Understanding World Bank Data: A Beginner’s Guide to Preparing It for Analysis

Nov 5

We rely on open data portals to gather information for analysis and to write articles for our site. One of our go-to sources is the World Bank. It is one of the most valuable open data sources for global development, economics, and social indicators. Whether you’re exploring GDP growth trends, tracking education rates, or comparing CO₂ emissions, World Bank datasets provide a wealth of information covering nearly every country and region in the world.

However, if you’ve ever downloaded a dataset directly from the World Bank Data Portal, you may have noticed that the file isn’t quite ready for analysis right away. The data usually needs some cleaning and reshaping before you can use it effectively in Google Sheets, Excel, or a programming tool like Python or R.

This guide explains how World Bank data is structured, what kind of information it contains, and how to transform it into a tidy, analysis-ready format.

How World Bank Datasets Are Organized

When you download data from the World Bank, it typically comes as a CSV or Excel (.xls) file. Here’s what you’ll usually find inside:

  
      Column Name
      Description
    
      Country Name
      Full name of the country or area (e.g., Canada, World, OECD members).
    
      Country Code
      ISO3 three-letter code used for joins and merges (e.g., CAN, USA).
    
      Indicator Name
      Human-readable title for the series (e.g., GDP (current US$), CO₂ emissions (metric tons)).
    
      Indicator Code
      World Bank code (unique machine identifier) – useful when merging metadata or using the API (example: NY.GDP.MKTP.CD).
    
      Year columns
      Each year is a separate column (e.g., 2000, 2001). This is the typical wide layout returned by many downloads.
    
      Values
      Numeric values for each country–year combination. Expect gaps: not every country has data for every year or indicator.
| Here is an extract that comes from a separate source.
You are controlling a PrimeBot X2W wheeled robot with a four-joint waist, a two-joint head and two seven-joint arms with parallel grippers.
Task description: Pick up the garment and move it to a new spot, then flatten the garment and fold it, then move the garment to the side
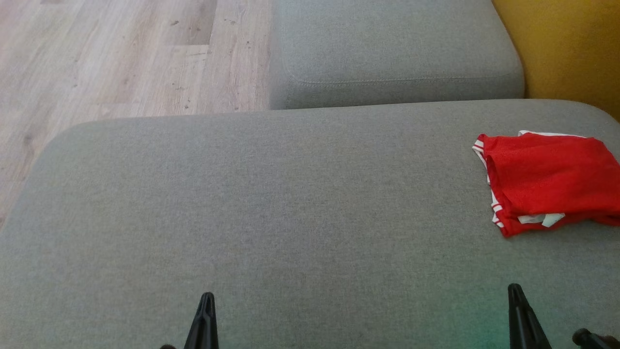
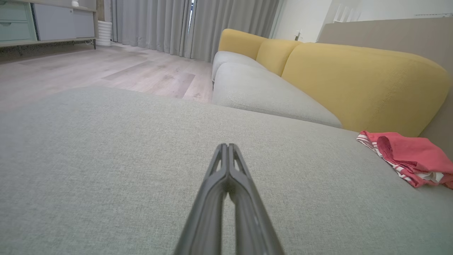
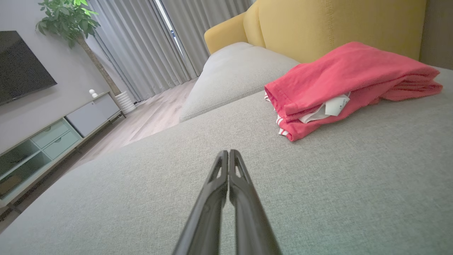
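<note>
A red garment (image 1: 547,179) with white striped trim lies folded in a flat stack at the right edge of the grey sofa seat (image 1: 271,203), a white label poking out of its near side. The same garment (image 3: 339,85) fills the upper right of the right wrist view and sits small at the far right for the left wrist, garment (image 2: 410,156). My left gripper (image 1: 207,296) rests shut and empty low over the seat near its front edge. My right gripper (image 1: 514,288) is shut too, empty, a short way in front of the garment. Shut fingers show as left gripper (image 2: 228,146) and right gripper (image 3: 228,152).
A second grey seat cushion (image 1: 387,53) lies beyond the seat, with a yellow backrest (image 1: 566,43) on the right. Wooden floor (image 1: 121,58) stretches to the far left. A TV cabinet (image 3: 53,138), a potted plant (image 3: 70,21) and curtains stand further off.
</note>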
This “wide format” structure is great for viewing data, but not ideal for analysis or visualization. Most analytical tools and workflows prefer a long format, where each row represents a single observation (for example, one country, one indicator, one year, and one value).
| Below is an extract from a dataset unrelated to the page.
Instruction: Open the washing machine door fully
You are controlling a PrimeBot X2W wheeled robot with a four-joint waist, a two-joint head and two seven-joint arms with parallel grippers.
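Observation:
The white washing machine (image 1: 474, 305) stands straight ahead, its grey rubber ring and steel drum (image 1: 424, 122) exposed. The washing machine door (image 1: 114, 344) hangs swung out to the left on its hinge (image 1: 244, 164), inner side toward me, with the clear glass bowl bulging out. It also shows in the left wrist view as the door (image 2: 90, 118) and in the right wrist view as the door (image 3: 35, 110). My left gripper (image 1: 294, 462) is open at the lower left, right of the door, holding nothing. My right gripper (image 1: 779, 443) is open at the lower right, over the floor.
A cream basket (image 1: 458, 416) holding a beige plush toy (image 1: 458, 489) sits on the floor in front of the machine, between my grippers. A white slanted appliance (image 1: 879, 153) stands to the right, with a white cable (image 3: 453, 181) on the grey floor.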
Example: The Wide vs. Long Format

Here’s what a typical World Bank dataset looks like when downloaded:

  
    

  
      Country Name
      Country Code
      Indicator Name
      Indicator Code
      2000
      2001
      2002
      2003
    

  
      Canada
      CAN
      GDP (current US$)
      NY.GDP.MKTP.CD
      742000000000
      762000000000
      799000000000
      823000000000
    

      France
      FRA
      GDP (current US$)
      NY.GDP.MKTP.CD
      1320000000000
      1360000000000
      1400000000000
      1440000000000
    





  

But for analysis, it’s often better to have your data in this format:

  
    

  
      Country Name
      Country Code
      Indicator Name
      Indicator Code
      Year
      Value
    

  
      Canada
      CAN
      GDP (current US$)
      NY.GDP.MKTP.CD
      2000
      742000000000
    

      Canada
      CAN
      GDP (current US$)
      NY.GDP.MKTP.CD
      2001
      762000000000
    

      Canada
      CAN
      GDP (current US$)
      NY.GDP.MKTP.CD
      2002
      799000000000
    

      France
      FRA
      GDP (current US$)
      NY.GDP.MKTP.CD
      2000
      1320000000000
    

      France
      FRA
      GDP (current US$)
      NY.GDP.MKTP.CD
      2001
      1360000000000
    

      France
      FRA
      GDP (current US$)
      NY.GDP.MKTP.CD
      2002
      1400000000000
    


  

This is what’s known as tidy data, where each variable has its own column, each observation has its own row, and each value is stored in a single cell.

3. How to Reshape the Data

In Google Sheets or Excel

You can use built-in functions like:

=TRANSPOSE() to flip rows and columns.
=FILTER() or =QUERY() to extract subsets of data.
=TEXTSPLIT() and =CHOOSECOLS() to clean or reorganize columns (especially helpful if you only need a few years or countries).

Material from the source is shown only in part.